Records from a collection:
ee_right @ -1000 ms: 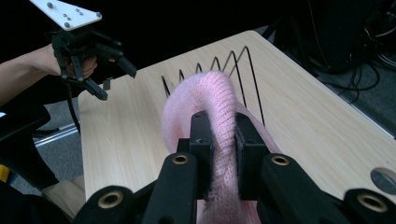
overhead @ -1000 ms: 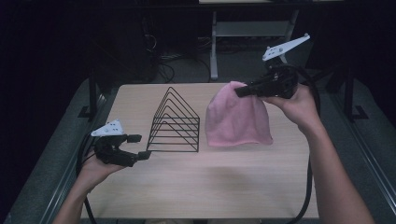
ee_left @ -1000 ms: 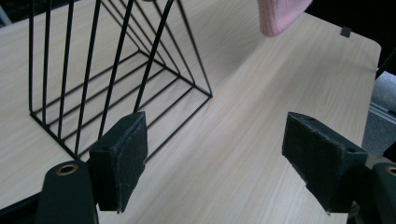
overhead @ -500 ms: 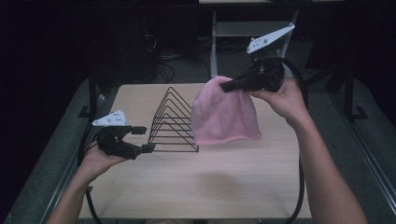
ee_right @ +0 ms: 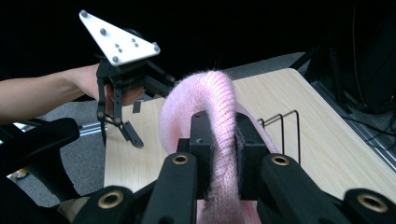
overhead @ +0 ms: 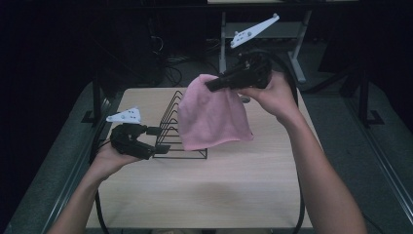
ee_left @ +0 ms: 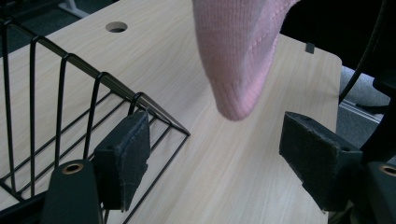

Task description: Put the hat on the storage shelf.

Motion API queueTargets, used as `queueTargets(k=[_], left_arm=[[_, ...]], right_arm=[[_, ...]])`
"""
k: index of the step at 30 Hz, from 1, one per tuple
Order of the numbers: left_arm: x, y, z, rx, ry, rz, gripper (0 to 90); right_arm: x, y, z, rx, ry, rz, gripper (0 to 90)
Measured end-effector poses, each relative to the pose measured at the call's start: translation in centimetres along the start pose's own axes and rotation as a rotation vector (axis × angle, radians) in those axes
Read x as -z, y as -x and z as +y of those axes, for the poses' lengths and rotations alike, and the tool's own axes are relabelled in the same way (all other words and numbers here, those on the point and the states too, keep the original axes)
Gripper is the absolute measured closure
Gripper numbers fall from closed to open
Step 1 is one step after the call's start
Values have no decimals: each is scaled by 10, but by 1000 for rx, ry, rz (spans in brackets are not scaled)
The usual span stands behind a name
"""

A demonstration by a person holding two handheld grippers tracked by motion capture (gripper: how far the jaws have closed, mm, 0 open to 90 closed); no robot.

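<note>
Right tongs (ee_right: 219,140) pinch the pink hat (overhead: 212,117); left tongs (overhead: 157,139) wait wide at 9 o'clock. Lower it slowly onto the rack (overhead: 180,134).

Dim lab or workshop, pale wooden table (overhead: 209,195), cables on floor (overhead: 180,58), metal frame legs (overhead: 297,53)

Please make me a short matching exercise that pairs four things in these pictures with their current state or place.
Things:
1. pink knit hat
2. black wire rack
3. left gripper
4. right gripper

States:
A. open, holding nothing, next to the rack
B. standing on the wooden table
C. hanging in the air above the table
D. shut on knit fabric

Pairs: 1-C, 2-B, 3-A, 4-D
</note>
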State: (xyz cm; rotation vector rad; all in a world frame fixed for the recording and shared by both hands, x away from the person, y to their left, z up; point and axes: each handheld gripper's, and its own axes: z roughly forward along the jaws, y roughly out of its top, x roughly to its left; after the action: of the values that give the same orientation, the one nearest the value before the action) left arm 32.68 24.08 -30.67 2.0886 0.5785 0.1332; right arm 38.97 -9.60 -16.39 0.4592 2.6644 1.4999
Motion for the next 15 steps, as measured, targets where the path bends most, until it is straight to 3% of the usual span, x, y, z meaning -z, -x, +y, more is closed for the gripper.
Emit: queueTargets(k=[15], left_arm=[[-10,-14,2,47,-13,-118,388]], right_arm=[[-25,-7,24,39,5,43,804]])
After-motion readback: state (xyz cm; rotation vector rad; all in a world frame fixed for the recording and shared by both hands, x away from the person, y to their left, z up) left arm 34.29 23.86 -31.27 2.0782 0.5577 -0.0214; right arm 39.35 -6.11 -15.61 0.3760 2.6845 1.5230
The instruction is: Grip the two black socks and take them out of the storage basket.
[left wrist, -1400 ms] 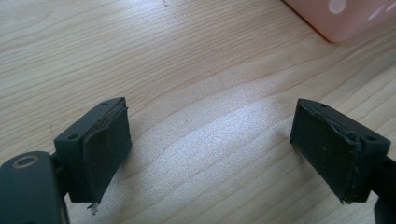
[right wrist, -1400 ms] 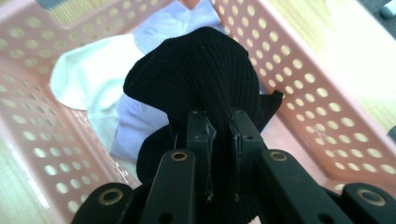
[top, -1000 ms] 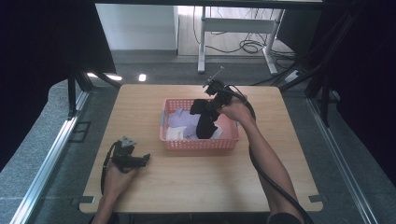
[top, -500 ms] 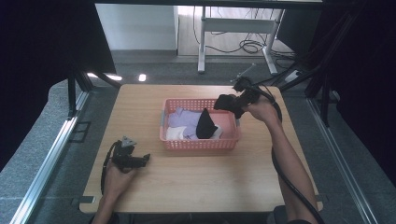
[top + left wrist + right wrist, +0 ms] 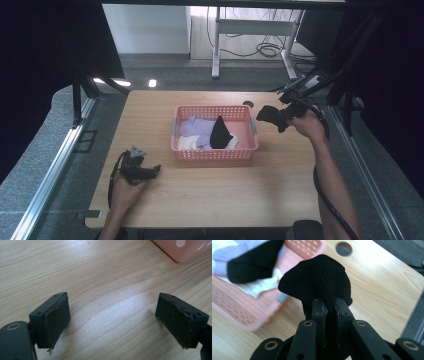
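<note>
A pink basket (image 5: pixel 215 153) stands mid-table with lilac, white and black clothes inside, a black piece (image 5: pixel 218 132) standing up in it. My right gripper (image 5: pixel 277 118) hangs above the table just right of the basket, shut on a black knitted cloth (image 5: pixel 319 277) that bunches over its jaws; that cloth (image 5: pixel 267 114) shows beside the basket's right rim. My left gripper (image 5: pixel 152 171) rests low over the table at the front left, open, with bare wood between its pads (image 5: pixel 56 320). The basket's corner (image 5: pixel 182 250) lies ahead of it.
A round cable hole (image 5: pixel 248 104) sits in the tabletop behind the basket. Dark frame bars and cables rise at the right edge (image 5: pixel 320 80). A table leg and cables stand on the floor beyond (image 5: pixel 216 45). Metal rails run along the left (image 5: pixel 55 165).
My right gripper has carried the black cloth from above the basket out to the right, past the basket's rim. The left gripper has stayed put.
</note>
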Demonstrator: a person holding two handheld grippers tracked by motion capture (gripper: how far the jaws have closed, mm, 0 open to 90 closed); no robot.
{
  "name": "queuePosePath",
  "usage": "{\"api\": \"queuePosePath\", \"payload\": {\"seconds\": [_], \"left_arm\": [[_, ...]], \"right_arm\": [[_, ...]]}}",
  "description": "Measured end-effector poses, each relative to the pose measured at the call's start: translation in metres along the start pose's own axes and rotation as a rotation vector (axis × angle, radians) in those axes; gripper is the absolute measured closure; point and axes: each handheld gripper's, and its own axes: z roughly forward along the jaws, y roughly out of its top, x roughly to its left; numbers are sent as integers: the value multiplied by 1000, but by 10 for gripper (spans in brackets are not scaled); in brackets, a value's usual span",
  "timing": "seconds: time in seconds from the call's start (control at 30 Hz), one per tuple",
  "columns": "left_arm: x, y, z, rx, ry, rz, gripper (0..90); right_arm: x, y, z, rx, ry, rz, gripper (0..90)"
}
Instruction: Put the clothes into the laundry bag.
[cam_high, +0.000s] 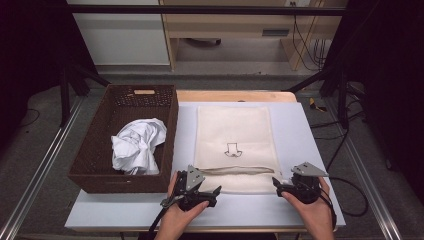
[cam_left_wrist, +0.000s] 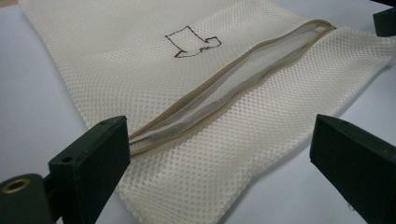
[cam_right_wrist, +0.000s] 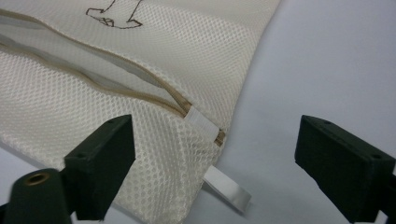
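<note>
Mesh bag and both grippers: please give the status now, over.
Left gripper open, right gripper open, each at one end of the slit. Mesh bag flat on the table, slit open, nothing held. White cloth in the basket. Nothing in the way.

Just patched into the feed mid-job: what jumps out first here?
A cream mesh laundry bag lies flat mid-table, its zipper opening gaping near the person's edge. Both grippers sit open at that opening's ends, left gripper and right gripper, holding nothing. Left of the bag, a brown wicker basket holds crumpled white clothing.
</note>
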Motion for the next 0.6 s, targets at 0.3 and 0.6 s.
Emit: {"api": "queuePosePath", "payload": {"seconds": [0.3, 0.6], "left_arm": [[-2, 0, 0, 0, -1, 8, 54], [0, 1, 1, 0, 3, 2, 51]], "right_arm": [[3, 1, -1, 0, 25, -22, 157], [14, 5, -4, -15, 4, -131, 388]]}}
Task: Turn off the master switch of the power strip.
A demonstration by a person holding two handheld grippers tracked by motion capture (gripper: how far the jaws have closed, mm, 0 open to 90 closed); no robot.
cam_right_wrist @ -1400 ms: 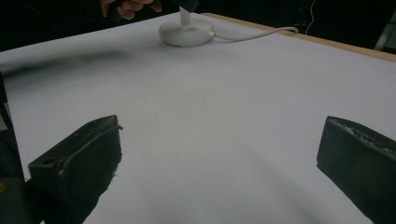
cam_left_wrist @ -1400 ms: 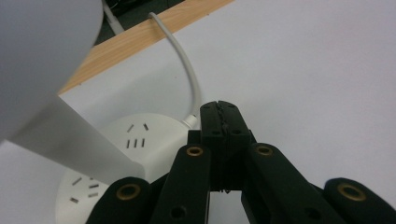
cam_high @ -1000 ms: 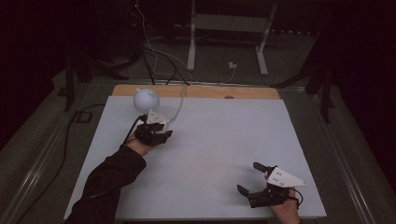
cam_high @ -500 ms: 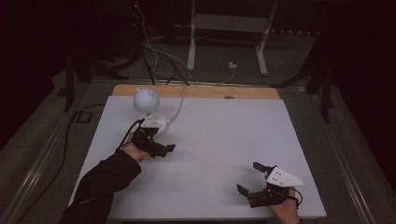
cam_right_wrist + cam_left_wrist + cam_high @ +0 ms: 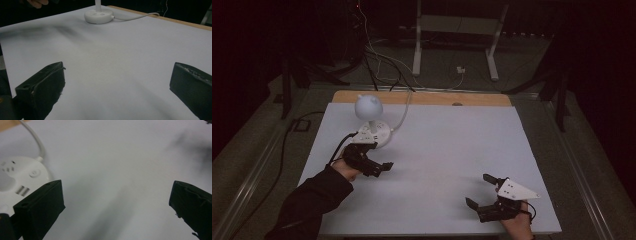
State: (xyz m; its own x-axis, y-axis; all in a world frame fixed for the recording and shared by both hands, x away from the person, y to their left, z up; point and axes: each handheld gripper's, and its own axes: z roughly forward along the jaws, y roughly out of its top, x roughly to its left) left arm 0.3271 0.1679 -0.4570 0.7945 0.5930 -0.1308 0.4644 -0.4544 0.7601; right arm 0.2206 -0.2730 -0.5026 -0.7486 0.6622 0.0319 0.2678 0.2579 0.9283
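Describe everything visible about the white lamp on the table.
The lamp is white and looks plastic: a round globe head on a thin upright stem, rising from a flat round base with small buttons and slots. A white cord runs off the base. It stands upright near the table's far left; nothing grips it.

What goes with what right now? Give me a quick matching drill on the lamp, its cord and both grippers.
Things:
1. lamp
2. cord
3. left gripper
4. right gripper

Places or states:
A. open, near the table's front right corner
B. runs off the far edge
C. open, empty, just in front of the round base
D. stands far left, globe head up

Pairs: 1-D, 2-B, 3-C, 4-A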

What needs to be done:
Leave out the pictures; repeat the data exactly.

Written solution:
ee_right @ -1000 ms: 
overhead @ -1000 ms: 
ee_left @ -1000 ms: 
overhead @ -500 ms: 
ee_right @ +0 ms: 
overhead @ +0 ms: 
ee_left @ +0 ms: 

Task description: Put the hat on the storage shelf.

Motion API queueTargets, used as `queueTargets(k=[_], left_arm=[[_, ...]], right_arm=[[_, ...]])`
"""
k: index of the step at 30 Hz, from 1, one per tuple
Order of the numbers: left_arm: x, y, z, rx, ry, rz, gripper (0 to 90); right_arm: x, y, z, rx, ry, rz, gripper (0 to 90)
Measured end-effector poses, each relative to the pose measured at the call's start: translation in centimetres along the start pose's own axes and rotation as a rotation vector (axis × angle, radians) in those axes
Read x as -z, y as -x and z as +y of those axes, for the poses' lengths and rotations alike, and the tool's own axes are relabelled in the same way (all other words and numbers here, those on the point and the states too, keep the original axes)
Gripper is the absolute measured closure
Gripper numbers fall from closed to open
Step 1 is one step after the call's start
Values have no decimals: each is scaled by 10, but by 1000 for rx, ry, rz (spans in brackets are not scaled)
The usual span stands behind a name
"""

A demonstration by a person holding two handheld grippers tracked by motion capture (gripper: how far the jaws have closed, mm, 0 open to 90 closed); no robot.

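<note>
Right tongs (ee_right: 219,140) pinch the pink hat (overhead: 212,117); left tongs (overhead: 157,139) wait wide at 9 o'clock. Lower it slowly onto the rack (overhead: 180,134).

Dim lab or workshop, pale wooden table (overhead: 209,195), cables on floor (overhead: 180,58), metal frame legs (overhead: 297,53)

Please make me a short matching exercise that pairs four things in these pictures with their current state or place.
Things:
1. pink knit hat
2. black wire rack
3. left gripper
4. right gripper

States:
A. open, holding nothing, next to the rack
B. standing on the wooden table
C. hanging in the air above the table
D. shut on knit fabric

Pairs: 1-C, 2-B, 3-A, 4-D
</note>
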State: (xyz cm; rotation vector rad; all in a world frame fixed for the recording and shared by both hands, x away from the person, y to their left, z up; point and axes: each handheld gripper's, and its own axes: z roughly forward along the jaws, y roughly out of its top, x roughly to its left; after the action: of the values that give the same orientation, the one nearest the value before the action) left arm 32.68 24.08 -30.67 2.0886 0.5785 0.1332; right arm 38.97 -9.60 -16.39 0.4592 2.6644 1.4999
Motion for the next 15 steps, as measured, targets where the path bends most, until it is straight to 3% of the usual span, x, y, z meaning -z, -x, +y, more is closed for the gripper.
Emit: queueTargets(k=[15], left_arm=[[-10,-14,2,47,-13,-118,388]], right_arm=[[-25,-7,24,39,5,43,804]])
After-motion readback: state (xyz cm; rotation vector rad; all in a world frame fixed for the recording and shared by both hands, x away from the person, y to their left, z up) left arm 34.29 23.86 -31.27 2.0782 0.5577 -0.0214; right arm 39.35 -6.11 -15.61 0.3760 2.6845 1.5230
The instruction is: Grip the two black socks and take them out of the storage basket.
[left wrist, -1400 ms] 
[right wrist, -1400 ms] 
[top, -1000 ms] 
[top, -500 ms] 
[top + left wrist + right wrist, +0 ms] 
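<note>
A pink basket (image 5: pixel 215 153) stands mid-table with lilac, white and black clothes inside, a black piece (image 5: pixel 218 132) standing up in it. My right gripper (image 5: pixel 277 118) hangs above the table just right of the basket, shut on a black knitted cloth (image 5: pixel 319 277) that bunches over its jaws; that cloth (image 5: pixel 267 114) shows beside the basket's right rim. My left gripper (image 5: pixel 152 171) rests low over the table at the front left, open, with bare wood between its pads (image 5: pixel 56 320). The basket's corner (image 5: pixel 182 250) lies ahead of it.
A round cable hole (image 5: pixel 248 104) sits in the tabletop behind the basket. Dark frame bars and cables rise at the right edge (image 5: pixel 320 80). A table leg and cables stand on the floor beyond (image 5: pixel 216 45). Metal rails run along the left (image 5: pixel 55 165).
My right gripper has carried the black cloth from above the basket out to the right, past the basket's rim. The left gripper has stayed put.
</note>
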Demonstrator: a person holding two handheld grippers tracked by motion capture (gripper: how far the jaws have closed, mm, 0 open to 90 closed); no robot.
{
  "name": "queuePosePath",
  "usage": "{\"api\": \"queuePosePath\", \"payload\": {\"seconds\": [_], \"left_arm\": [[_, ...]], \"right_arm\": [[_, ...]]}}",
  "description": "Measured end-effector poses, each relative to the pose measured at the call's start: translation in metres along the start pose's own axes and rotation as a rotation vector (axis × angle, radians) in those axes; gripper is the absolute measured closure; point and axes: each handheld gripper's, and its own axes: z roughly forward along the jaws, y roughly out of its top, x roughly to its left; numbers are sent as integers: the value multiplied by 1000, but by 10 for gripper (spans in brackets are not scaled); in brackets, a value's usual span",
  "timing": "seconds: time in seconds from the call's start (control at 30 Hz), one per tuple",
  "columns": "left_arm: x, y, z, rx, ry, rz, gripper (0..90); right_arm: x, y, z, rx, ry, rz, gripper (0..90)"
}
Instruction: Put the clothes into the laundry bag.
[cam_high, +0.000s] 
[cam_left_wrist, +0.000s] 
[cam_right_wrist, +0.000s] 
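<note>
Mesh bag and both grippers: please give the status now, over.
Left gripper open, right gripper open, each at one end of the slit. Mesh bag flat on the table, slit open, nothing held. White cloth in the basket. Nothing in the way.

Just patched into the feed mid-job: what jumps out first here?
A cream mesh laundry bag lies flat mid-table, its zipper opening gaping near the person's edge. Both grippers sit open at that opening's ends, left gripper and right gripper, holding nothing. Left of the bag, a brown wicker basket holds crumpled white clothing.
</note>
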Motion for the next 0.6 s, targets at 0.3 and 0.6 s.
Emit: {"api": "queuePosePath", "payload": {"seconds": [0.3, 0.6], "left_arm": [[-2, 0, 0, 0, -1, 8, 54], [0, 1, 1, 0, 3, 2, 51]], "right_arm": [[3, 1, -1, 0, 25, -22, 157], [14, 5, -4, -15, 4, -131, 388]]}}
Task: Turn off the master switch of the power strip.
A demonstration by a person holding two handheld grippers tracked by motion capture (gripper: how far the jaws have closed, mm, 0 open to 90 closed); no robot.
cam_right_wrist @ -1400 ms: 
cam_left_wrist @ -1400 ms: 
cam_high @ -1000 ms: 
cam_high @ -500 ms: 
cam_right_wrist + cam_left_wrist + cam_high @ +0 ms: 
State: (xyz m; its own x-axis, y-axis; all in a world frame fixed for the recording and shared by both hands, x away from the person, y to their left, z up; point and axes: each handheld gripper's, and its own axes: z roughly forward along the jaws, y roughly out of its top, x roughly to its left) left arm 0.3271 0.1679 -0.4570 0.7945 0.5930 -0.1308 0.4644 -0.4544 0.7601; right arm 0.2206 -0.2730 -0.5026 -0.7486 0.6622 0.0319 0.2678 0.2579 0.9283
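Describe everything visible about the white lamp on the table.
The lamp is white and looks plastic: a round globe head on a thin upright stem, rising from a flat round base with small buttons and slots. A white cord runs off the base. It stands upright near the table's far left; nothing grips it.

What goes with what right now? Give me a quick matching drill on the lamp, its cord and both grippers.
Things:
1. lamp
2. cord
3. left gripper
4. right gripper

Places or states:
A. open, near the table's front right corner
B. runs off the far edge
C. open, empty, just in front of the round base
D. stands far left, globe head up

Pairs: 1-D, 2-B, 3-C, 4-A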

Nothing further is required of the output.